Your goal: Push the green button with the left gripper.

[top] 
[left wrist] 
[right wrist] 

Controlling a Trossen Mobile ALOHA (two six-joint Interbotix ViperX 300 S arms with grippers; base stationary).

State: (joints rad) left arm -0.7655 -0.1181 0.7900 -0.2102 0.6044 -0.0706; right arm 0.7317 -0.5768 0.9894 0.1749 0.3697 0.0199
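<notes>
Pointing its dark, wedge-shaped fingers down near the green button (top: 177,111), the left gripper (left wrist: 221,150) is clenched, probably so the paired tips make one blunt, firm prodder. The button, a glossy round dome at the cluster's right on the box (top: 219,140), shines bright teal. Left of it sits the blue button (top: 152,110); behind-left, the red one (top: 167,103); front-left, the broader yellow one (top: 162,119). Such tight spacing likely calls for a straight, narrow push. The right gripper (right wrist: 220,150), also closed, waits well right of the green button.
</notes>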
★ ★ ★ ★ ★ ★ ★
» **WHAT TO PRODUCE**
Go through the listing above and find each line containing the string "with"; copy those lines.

» **RESPONSE TO THE EXERCISE**
Your goal: Push the green button with the left gripper.
Controlling a Trossen Mobile ALOHA (two six-joint Interbotix ViperX 300 S arms with grippers; base stationary).

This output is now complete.